Not everyone is thrilled with the reaction.
“There’s a lot of ‘I’m the nice savior white lady who can help you with this,'” said Annamma, the Stanford professor.
Her observation echoed broader criticism of BookTok, which has overwhelmingly elevated white authors and influencers above writers and readers of color.
“I really hope [James] gets connected with the Black disabled community,” the scholar said. “He doesn’t have to be someone’s pet project.”
In the viral version of James’ story, he whispered the five magic words to the algorithm — “What’s up! I can’t read” — and BookTok appeared to grant him his wish. Literacy. And an audience of thousands to cheer him along.
In reality, BookTok discovered him in medias res — in the middle of his journey.
“I did it for a whole year with no one on there — I just talked to the camera,” James said. “I used to be on there for two hours with zero people.”
Then one day while he was sitting in his van, the magic words just came out.

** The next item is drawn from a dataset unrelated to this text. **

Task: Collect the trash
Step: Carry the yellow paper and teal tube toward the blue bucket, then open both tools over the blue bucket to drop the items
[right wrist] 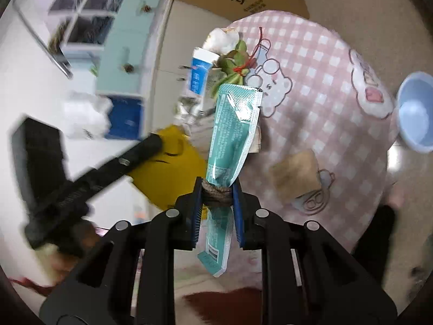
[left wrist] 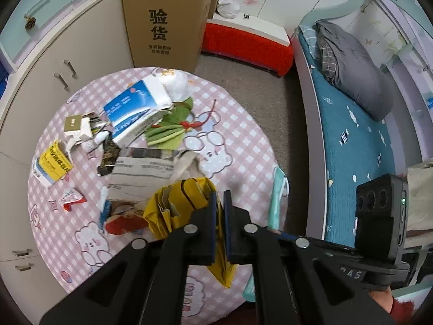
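- On the round table (left wrist: 243,146), under its pink checked cloth with bear prints, we saw the trash heaped toward nine o'clock: a blue-and-white box (left wrist: 135,108), a yellow-labelled packet (left wrist: 52,165), folded green leaves (left wrist: 170,130) tied with red string, and a crumpled newspaper (left wrist: 146,173).
- At twelve o'clock we saw a tall cardboard box (left wrist: 162,19) on the floor, with a red-sided stool (left wrist: 246,43) just beside it.
- At three o'clock we saw a bed (left wrist: 351,140) with a teal sheet and a grey pillow (left wrist: 354,73).
- Our left gripper (left wrist: 219,216) was clenched on a yellow paper bag (left wrist: 184,203) at the table's near edge.
- Our right gripper (right wrist: 217,197) was clamped on a teal sachet (right wrist: 232,124) and a brown wad, held above the cloth.
- At three o'clock in the right wrist view we saw a pale blue bowl (right wrist: 416,113) at the table's rim.
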Demonstrator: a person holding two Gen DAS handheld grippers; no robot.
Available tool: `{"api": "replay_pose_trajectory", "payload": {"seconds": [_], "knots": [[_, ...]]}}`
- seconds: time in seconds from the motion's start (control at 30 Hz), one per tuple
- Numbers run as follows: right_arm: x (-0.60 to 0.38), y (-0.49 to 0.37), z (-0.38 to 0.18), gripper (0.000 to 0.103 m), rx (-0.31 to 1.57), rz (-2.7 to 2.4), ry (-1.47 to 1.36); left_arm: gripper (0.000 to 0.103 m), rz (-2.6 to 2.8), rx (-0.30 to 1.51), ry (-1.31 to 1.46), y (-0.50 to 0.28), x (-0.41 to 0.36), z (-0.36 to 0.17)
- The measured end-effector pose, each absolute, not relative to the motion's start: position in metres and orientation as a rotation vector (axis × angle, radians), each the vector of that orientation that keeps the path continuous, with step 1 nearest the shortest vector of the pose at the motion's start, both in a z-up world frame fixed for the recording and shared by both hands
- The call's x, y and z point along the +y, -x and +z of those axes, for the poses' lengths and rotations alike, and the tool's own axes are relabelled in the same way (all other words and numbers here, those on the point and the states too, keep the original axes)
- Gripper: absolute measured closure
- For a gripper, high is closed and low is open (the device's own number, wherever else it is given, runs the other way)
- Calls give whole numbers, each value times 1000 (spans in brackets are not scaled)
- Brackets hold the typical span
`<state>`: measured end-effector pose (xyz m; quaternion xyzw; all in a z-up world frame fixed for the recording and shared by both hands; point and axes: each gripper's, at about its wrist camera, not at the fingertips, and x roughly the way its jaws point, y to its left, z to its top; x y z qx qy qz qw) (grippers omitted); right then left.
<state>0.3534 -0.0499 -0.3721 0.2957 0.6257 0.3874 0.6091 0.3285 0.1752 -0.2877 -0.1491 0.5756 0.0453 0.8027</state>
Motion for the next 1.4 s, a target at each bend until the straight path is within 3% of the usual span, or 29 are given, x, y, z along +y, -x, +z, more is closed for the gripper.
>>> {"api": "replay_pose_trajectory", "payload": {"seconds": [0.33, 0.57, 0.67, 0.8, 1.27, 1.37, 1.4], "knots": [[-149, -407, -353, 82, 1304, 630, -420, 98, -98, 1241, 249, -414, 54, -297], [-204, -446, -375, 79, 1290, 467, -291, 98, -199, 1294, 227, -475, -19, -328], [-221, -455, -387, 62, 1297, 414, -269, 98, -220, 1313, 189, -493, -44, -344], [-240, -462, -397, 53, 1322, 372, -295, 98, -237, 1352, 177, -508, -67, -362], [-289, -456, -383, 42, 1263, 226, -337, 97, -316, 1382, 121, -529, -114, -381], [-300, -454, -374, 40, 1230, 190, -330, 94, -329, 1373, 122, -531, -122, -379], [-303, -453, -373, 40, 1222, 183, -329, 88, -334, 1373, 125, -531, -124, -378]]}}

Ten minutes later, he was internet famous.
There’s nothing mysterious about James’ inability to read. The real question is why he decided, at age 33, to learn. Or at least to try.
The reason? Last December, he found out he was going to be a father.
“That was a big surprise,” James said. “A very, very, very, very, very big surprise.”
In Halkias’ telling, James’ first response was panic. Then she suffered a miscarriage. When they decided to try to have a child, James committed himself to reading every day. He did it live on TikTok to keep himself accountable.
“I just wanted to read for a little bit, maybe a couple of people like it, and just go from there,” he said. “I just wanted to get these things off my chest.”
He read doing push-ups, practicing handstands and skating at the beach. He confessed his secret at least half a dozen times before it landed him on anyone’s “For You” page.
To be sure, landing on BookTok helped. Librarians showered his efforts with praise. Teachers noticed when he improved. Fellow readers sent stacks of their favorite books to his door: “Black Buck” and “Watchmen” and the Percy Jackson series, compliments of complete strangers.
For a time, at least, the community embraced him.
But it didn’t teach him to read.
He did that himself, a word at a time.
One day, he hopes, he’ll teach his son.